%%

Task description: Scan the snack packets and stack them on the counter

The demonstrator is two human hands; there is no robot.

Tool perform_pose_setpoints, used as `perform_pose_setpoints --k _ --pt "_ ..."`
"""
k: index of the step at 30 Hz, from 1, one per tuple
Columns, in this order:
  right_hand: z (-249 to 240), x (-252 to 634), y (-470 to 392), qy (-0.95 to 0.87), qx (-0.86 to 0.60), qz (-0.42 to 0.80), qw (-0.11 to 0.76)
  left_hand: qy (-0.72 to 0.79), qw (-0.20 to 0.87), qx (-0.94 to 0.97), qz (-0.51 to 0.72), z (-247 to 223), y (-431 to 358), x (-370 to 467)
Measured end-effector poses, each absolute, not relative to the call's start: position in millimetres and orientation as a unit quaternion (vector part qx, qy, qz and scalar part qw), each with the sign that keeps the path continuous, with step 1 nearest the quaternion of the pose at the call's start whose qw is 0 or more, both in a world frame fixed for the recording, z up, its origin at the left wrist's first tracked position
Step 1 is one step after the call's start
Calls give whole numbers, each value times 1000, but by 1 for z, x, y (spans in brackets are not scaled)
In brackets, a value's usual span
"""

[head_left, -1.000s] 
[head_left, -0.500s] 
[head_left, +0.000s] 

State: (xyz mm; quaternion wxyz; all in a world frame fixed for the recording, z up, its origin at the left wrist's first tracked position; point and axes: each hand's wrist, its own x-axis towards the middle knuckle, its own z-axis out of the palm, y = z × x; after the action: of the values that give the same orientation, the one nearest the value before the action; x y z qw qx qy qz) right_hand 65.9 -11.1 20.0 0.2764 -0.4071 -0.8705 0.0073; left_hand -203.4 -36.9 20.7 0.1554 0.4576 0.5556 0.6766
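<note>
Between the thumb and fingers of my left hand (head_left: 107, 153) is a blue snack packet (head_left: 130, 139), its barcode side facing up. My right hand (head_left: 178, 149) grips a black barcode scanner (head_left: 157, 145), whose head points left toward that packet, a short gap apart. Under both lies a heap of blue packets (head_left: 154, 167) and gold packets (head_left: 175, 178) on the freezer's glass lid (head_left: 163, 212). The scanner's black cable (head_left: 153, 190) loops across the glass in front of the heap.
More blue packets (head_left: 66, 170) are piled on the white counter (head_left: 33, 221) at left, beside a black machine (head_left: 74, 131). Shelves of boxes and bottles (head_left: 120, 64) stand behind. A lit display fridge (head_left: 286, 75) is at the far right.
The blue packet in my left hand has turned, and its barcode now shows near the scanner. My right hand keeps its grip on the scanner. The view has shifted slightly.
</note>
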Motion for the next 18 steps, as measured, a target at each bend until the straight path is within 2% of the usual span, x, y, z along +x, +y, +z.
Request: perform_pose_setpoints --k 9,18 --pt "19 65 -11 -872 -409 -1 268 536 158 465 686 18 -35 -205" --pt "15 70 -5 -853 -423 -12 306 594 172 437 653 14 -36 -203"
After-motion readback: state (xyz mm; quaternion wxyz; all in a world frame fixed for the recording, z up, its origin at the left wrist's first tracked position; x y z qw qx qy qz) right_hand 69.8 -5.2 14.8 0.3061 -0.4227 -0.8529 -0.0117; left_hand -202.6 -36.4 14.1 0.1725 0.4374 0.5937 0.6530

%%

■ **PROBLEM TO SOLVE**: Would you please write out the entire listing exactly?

■ **ANSWER SECTION**:
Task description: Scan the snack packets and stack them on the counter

The demonstrator is two human hands; there is no robot.

Tool perform_pose_setpoints, used as `perform_pose_setpoints --k _ --pt "_ ..."`
"""
k: index of the step at 30 Hz, from 1, one per tuple
Columns, in this order:
  right_hand: z (-249 to 240), x (-252 to 634), y (-470 to 392), qy (-0.95 to 0.87), qx (-0.86 to 0.60), qz (-0.42 to 0.80), qw (-0.11 to 0.76)
  left_hand: qy (-0.72 to 0.79), qw (-0.20 to 0.87), qx (-0.94 to 0.97), qz (-0.51 to 0.72), z (-247 to 223), y (-431 to 358), x (-370 to 467)
Measured end-effector poses, each absolute, not relative to the call's start: position in millimetres and orientation as a unit quaternion (vector part qx, qy, qz and scalar part qw), each with the sign that keeps the path continuous, with step 1 nearest the quaternion of the pose at the call's start whose qw is 0 or more, both in a world frame fixed for the recording, z up, its origin at the left wrist's first tracked position
Step 1 is one step after the call's start
Calls give whole numbers, each value times 1000, but by 1 for z, x, y (spans in brackets are not scaled)
In brackets, a value's usual span
"""

[head_left, -1.000s] 
[head_left, -0.500s] 
[head_left, +0.000s] 

State: (xyz mm; quaternion wxyz; all in a world frame fixed for the recording, z up, its origin at the left wrist's first tracked position; point and axes: each hand's wrist, its own x-axis towards the middle knuckle, its own z-axis out of the palm, y = z × x; after the action: of the values that give the same orientation, the one nearest the value before the action; x y z qw qx qy qz) right_hand 65.9 -11.1 20.0 0.2764 -0.4071 -0.8705 0.0073; left_hand -203.4 -36.9 20.7 0.1554 0.4576 0.5556 0.6766
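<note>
Between the thumb and fingers of my left hand (head_left: 107, 153) is a blue snack packet (head_left: 130, 139), its barcode side facing up. My right hand (head_left: 178, 149) grips a black barcode scanner (head_left: 157, 145), whose head points left toward that packet, a short gap apart. Under both lies a heap of blue packets (head_left: 154, 167) and gold packets (head_left: 175, 178) on the freezer's glass lid (head_left: 163, 212). The scanner's black cable (head_left: 153, 190) loops across the glass in front of the heap.
More blue packets (head_left: 66, 170) are piled on the white counter (head_left: 33, 221) at left, beside a black machine (head_left: 74, 131). Shelves of boxes and bottles (head_left: 120, 64) stand behind. A lit display fridge (head_left: 286, 75) is at the far right.
The blue packet in my left hand has turned, and its barcode now shows near the scanner. My right hand keeps its grip on the scanner. The view has shifted slightly.
</note>
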Motion for the next 18 steps, as measured, a target at each bend until the straight path is within 2% of the usual span, x, y, z along +x, +y, +z.
Request: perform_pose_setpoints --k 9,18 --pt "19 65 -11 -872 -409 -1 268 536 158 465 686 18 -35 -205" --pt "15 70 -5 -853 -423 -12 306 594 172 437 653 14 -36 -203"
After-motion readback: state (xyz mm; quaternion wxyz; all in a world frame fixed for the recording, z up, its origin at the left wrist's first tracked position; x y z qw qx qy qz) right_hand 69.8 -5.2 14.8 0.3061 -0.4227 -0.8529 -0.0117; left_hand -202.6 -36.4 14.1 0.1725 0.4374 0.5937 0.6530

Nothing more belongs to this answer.